### Supplied material
□ □ □ □ □
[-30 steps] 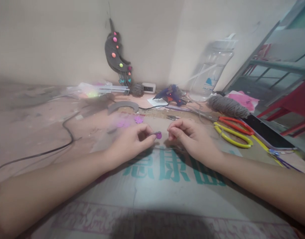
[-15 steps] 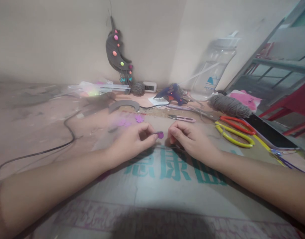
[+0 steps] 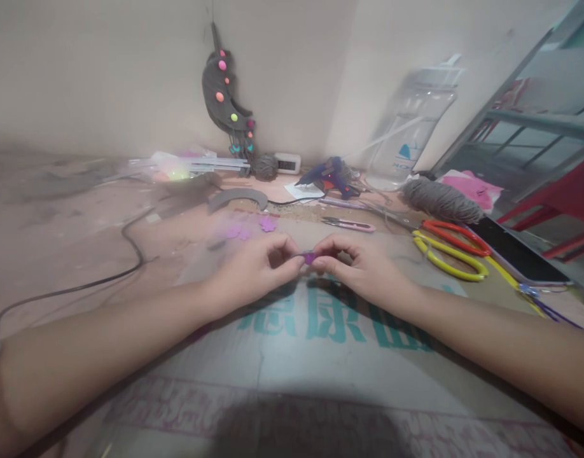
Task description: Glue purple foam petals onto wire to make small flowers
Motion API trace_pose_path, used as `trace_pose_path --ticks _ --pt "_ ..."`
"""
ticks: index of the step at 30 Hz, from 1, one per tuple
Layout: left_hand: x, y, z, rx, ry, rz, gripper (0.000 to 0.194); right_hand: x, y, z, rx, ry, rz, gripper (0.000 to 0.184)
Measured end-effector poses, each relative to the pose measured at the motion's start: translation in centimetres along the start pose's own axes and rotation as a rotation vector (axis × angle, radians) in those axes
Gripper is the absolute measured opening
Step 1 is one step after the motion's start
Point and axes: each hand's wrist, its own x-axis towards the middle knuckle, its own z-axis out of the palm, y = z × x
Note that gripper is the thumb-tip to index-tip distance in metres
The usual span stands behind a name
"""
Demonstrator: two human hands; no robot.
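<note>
Between my two hands is a small purple piece (image 3: 309, 258) with a dark grey strip along its top edge; fingertips hide most of it. My left hand (image 3: 268, 262) pinches it from the left between thumb and forefinger. From the other side, my right hand (image 3: 352, 259) closes thumb and forefinger on its right edge. Just beyond my left hand lie purple flower-shaped cutouts (image 3: 267, 223). Pink-handled thread snips (image 3: 349, 224) rest past my right hand. Under both hands is a cardboard sheet (image 3: 282, 366) printed with green characters.
Scissors with red and yellow handles (image 3: 451, 254), a phone (image 3: 516, 251) and grey yarn (image 3: 442, 200) lie at right. Toward the wall are a blue glue gun (image 3: 331, 177), a water bottle (image 3: 409, 137) and a grey curved piece (image 3: 238, 198). A decorated crescent (image 3: 220, 95) hangs there.
My right hand has moved left and its fingertips have taken hold of the purple piece's right side. My left hand keeps its pinch almost in place.
</note>
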Motion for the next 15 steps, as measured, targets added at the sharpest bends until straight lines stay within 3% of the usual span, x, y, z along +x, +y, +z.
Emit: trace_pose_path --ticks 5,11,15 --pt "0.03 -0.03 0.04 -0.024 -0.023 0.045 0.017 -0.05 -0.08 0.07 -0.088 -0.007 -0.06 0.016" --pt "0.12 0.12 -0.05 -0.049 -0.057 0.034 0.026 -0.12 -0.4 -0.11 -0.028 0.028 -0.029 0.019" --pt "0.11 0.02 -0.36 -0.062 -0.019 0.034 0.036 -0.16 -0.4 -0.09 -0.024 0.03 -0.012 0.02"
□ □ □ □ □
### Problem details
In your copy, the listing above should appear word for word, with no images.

### Answer to this problem
[-30 steps] 
[-15 steps] 
[+0 steps] 
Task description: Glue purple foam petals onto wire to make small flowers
Motion API trace_pose_path, used as `trace_pose_path --ticks _ --pt "_ ..."`
"""
ticks: index of the step at 30 Hz, from 1, one per tuple
Layout: left_hand: x, y, z, rx, ry, rz, gripper (0.000 to 0.194); right_hand: x, y, z, rx, ry, rz, gripper (0.000 to 0.184)
Measured end-effector poses, each relative to the pose measured at the motion's start: translation in centimetres along the start pose's own axes and rotation as a rotation vector (axis × angle, radians) in those axes
Gripper is the absolute measured opening
Step 1 is one step after the motion's start
Point and axes: each hand's wrist, its own x-axis towards the middle knuckle, its own z-axis out of the palm, y = z × x
Note that gripper is the thumb-tip to index-tip distance in metres
The usual span stands behind a name
"""
Demonstrator: two human hands; no robot.
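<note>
Between my two hands is a small purple piece (image 3: 309, 258) with a dark grey strip along its top edge; fingertips hide most of it. My left hand (image 3: 268, 262) pinches it from the left between thumb and forefinger. From the other side, my right hand (image 3: 352, 259) closes thumb and forefinger on its right edge. Just beyond my left hand lie purple flower-shaped cutouts (image 3: 267, 223). Pink-handled thread snips (image 3: 349, 224) rest past my right hand. Under both hands is a cardboard sheet (image 3: 282, 366) printed with green characters.
Scissors with red and yellow handles (image 3: 451, 254), a phone (image 3: 516, 251) and grey yarn (image 3: 442, 200) lie at right. Toward the wall are a blue glue gun (image 3: 331, 177), a water bottle (image 3: 409, 137) and a grey curved piece (image 3: 238, 198). A decorated crescent (image 3: 220, 95) hangs there.
My right hand has moved left and its fingertips have taken hold of the purple piece's right side. My left hand keeps its pinch almost in place.
</note>
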Motion for the next 15 steps, as measured, targets added at the sharpest bends until straight lines stay within 3% of the usual span, x, y, z along +x, +y, +z.
Emit: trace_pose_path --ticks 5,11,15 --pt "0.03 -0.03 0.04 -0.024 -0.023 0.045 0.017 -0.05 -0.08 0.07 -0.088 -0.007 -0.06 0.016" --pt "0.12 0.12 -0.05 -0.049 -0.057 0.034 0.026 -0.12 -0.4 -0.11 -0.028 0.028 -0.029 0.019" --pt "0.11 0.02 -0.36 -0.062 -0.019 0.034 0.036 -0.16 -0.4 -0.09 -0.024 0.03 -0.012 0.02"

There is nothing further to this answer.